* _Aim of the exercise_
Copy the data that follows exactly. Include no pictures.

-- Information supplied follows --

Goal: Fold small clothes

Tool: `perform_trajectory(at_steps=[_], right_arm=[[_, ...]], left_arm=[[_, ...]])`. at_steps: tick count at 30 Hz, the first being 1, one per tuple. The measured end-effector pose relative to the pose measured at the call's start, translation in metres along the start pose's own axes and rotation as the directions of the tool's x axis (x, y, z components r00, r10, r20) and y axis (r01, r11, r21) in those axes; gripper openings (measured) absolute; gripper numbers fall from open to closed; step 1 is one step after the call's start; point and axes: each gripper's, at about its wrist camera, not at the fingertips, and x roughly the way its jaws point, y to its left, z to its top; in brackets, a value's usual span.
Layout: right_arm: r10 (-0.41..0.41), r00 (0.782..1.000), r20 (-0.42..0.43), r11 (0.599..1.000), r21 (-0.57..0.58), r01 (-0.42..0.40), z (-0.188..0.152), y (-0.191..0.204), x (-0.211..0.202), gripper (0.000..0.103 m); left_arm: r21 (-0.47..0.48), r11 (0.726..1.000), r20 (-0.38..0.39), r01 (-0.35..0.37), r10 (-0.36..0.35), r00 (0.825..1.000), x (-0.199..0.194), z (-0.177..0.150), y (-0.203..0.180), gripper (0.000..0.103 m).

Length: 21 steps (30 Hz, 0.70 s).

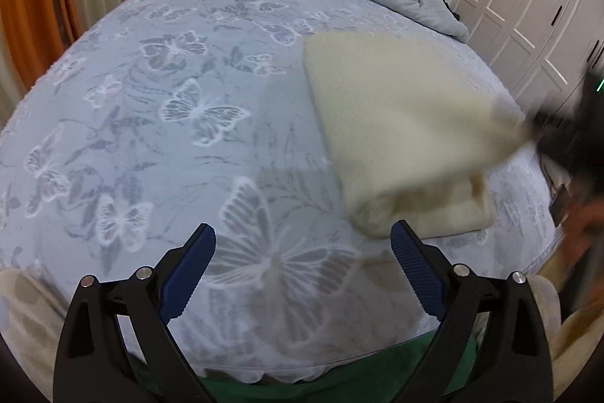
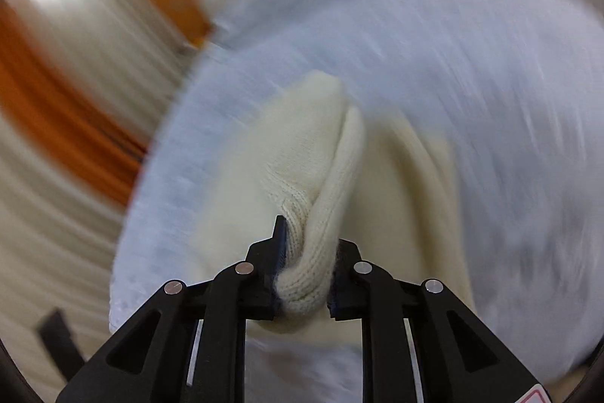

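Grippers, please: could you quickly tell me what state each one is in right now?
Left gripper: open, holding nothing, above the bed.
Right gripper: closed on a bunched edge of the cream sweater.
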Motion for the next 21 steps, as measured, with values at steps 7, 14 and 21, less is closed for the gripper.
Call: perform_trajectory(at_steps=[7, 14, 21], right_arm=[[0.118, 0.993, -0.016, 0.989, 0.094, -0.116, -0.023, -0.033, 0.014, 0.025], [0.12, 0.992, -0.04, 0.991, 0.072, -0.117, -0.019, -0.022, 0.027, 0.039], [0.087, 0.994, 0.066, 0.996, -0.032, -0.085, -0.012, 0.007, 0.003, 0.014]], left_arm=[[0.126, 0.992, -0.045, -0.012, 0.018, 0.999, 0.036, 0.005, -0.039, 0.092], [0.205, 0.977, -0.062, -0.053, 0.067, 0.996, 0.061, 0.009, -0.067, 0.084], [0.224, 0.973, -0.12, -0.052, 0.081, 0.989, 0.07, 0.014, -0.077, 0.042]])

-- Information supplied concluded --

* _Answer space_
Goal: Fold small clothes

Tool: `perform_trajectory(at_steps=[_], right_arm=[[_, ...]], left_arm=[[_, ...]])`. at_steps: tick count at 30 Hz, the first being 1, one per tuple. The measured end-effector pose relative to the pose measured at the call's start, translation in metres along the start pose's own axes and rotation as the directions of the tool's x axis (x, y, z components r00, r10, r20) and y axis (r01, r11, r21) in those axes; gripper openings (measured) absolute; gripper numbers fall from open to closed; step 1 is one step after the call's start; point and axes: each gripper's, at about its wrist camera, not at the fingertips, and x roughly the way its jaws point, y to its left, z to its top; in brackets, a value's usual span.
Layout: right_arm: r10 (-0.41..0.41), r00 (0.782..1.000), r20 (-0.42..0.43), r11 (0.599..1.000), r21 (-0.57..0.58), r01 (-0.42..0.40), z (-0.188..0.152), y (-0.191..0.204), x (-0.211..0.202), gripper (0.000..0.103 m); left_arm: r21 (-0.47..0.48), r11 (0.726..1.000), r20 (-0.38..0.39), r01 (-0.35..0.37), r10 (-0.36..0.35), r00 (0.825..1.000), x (-0.199..0.194), z (-0.177..0.150), y (-0.203..0.180), gripper (0.000..0.103 m).

Length: 21 steps (30 Hz, 0.70 s).


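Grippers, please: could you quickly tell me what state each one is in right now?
Left gripper: open, holding nothing, above the bed.
Right gripper: closed on a bunched edge of the cream sweater.
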Motion for the next 21 steps, as measured, with values at steps 7, 14 and 21, less is closed for the gripper.
Call: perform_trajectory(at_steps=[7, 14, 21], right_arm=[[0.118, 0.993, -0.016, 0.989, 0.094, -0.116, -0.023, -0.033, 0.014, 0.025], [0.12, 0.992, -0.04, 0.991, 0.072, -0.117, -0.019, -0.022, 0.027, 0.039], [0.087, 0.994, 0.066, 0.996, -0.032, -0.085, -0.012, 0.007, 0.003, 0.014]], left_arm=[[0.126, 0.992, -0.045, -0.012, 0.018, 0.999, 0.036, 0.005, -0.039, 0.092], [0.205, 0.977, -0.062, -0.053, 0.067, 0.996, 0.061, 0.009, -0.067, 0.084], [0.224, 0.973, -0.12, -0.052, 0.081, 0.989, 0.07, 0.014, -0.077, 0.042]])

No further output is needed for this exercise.